◆ **GIVEN INFORMATION**

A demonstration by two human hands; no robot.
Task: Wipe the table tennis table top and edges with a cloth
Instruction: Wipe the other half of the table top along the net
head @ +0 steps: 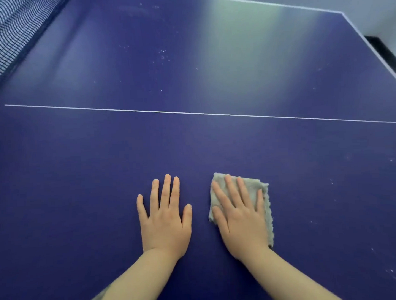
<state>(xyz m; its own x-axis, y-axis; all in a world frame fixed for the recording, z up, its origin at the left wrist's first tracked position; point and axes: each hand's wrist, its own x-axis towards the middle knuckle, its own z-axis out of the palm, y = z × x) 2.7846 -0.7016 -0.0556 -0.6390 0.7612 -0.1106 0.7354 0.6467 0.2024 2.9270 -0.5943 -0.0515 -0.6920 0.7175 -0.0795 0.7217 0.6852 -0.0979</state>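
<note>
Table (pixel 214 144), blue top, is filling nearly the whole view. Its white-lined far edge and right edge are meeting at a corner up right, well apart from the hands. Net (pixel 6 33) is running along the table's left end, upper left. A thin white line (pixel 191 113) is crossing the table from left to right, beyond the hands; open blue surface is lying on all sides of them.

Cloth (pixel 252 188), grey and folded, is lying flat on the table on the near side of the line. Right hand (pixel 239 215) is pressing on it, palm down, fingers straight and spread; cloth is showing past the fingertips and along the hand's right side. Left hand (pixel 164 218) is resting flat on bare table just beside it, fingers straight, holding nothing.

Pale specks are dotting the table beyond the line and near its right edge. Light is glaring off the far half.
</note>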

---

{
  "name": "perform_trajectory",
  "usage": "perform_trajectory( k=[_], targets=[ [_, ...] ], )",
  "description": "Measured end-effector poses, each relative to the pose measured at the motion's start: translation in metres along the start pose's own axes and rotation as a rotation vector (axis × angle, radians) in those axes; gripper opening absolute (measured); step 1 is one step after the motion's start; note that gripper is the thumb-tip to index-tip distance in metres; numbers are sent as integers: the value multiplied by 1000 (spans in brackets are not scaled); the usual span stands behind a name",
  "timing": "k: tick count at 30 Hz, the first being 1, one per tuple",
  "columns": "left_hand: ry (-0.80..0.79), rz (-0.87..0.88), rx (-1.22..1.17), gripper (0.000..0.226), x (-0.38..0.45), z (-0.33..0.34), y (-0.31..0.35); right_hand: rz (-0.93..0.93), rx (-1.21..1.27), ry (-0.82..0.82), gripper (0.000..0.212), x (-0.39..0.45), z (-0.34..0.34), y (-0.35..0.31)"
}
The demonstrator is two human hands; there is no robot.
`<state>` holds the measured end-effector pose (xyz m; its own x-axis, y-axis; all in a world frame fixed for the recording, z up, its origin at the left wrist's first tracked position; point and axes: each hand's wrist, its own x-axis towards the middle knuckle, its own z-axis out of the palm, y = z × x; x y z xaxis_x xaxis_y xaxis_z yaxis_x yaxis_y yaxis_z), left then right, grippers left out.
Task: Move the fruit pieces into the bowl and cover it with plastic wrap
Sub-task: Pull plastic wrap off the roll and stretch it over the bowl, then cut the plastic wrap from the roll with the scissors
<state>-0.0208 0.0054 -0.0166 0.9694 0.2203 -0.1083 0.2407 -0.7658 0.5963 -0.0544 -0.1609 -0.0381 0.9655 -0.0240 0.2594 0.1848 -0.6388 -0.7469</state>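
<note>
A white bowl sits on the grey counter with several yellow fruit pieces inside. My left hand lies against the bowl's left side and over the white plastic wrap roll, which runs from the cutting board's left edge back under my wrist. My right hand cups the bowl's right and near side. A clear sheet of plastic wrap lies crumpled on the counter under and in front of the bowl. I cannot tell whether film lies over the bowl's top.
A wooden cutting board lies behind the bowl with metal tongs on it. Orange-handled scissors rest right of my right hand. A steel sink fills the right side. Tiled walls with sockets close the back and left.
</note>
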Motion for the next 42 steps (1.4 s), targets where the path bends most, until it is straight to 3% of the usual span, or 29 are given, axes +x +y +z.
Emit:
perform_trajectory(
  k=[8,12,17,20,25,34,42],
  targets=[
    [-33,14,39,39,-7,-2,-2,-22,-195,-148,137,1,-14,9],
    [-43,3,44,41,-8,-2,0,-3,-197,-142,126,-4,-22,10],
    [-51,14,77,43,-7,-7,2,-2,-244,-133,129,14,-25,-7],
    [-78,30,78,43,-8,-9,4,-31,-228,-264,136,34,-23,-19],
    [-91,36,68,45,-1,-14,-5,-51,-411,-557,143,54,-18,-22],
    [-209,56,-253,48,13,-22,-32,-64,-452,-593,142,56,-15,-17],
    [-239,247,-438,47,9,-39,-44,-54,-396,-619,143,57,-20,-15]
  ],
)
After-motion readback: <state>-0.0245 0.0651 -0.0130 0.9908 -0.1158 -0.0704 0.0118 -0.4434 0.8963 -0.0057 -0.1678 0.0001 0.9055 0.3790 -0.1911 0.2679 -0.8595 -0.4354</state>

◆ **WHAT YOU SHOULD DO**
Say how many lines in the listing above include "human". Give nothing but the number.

◆ **RESULT OF THE EXERCISE**
2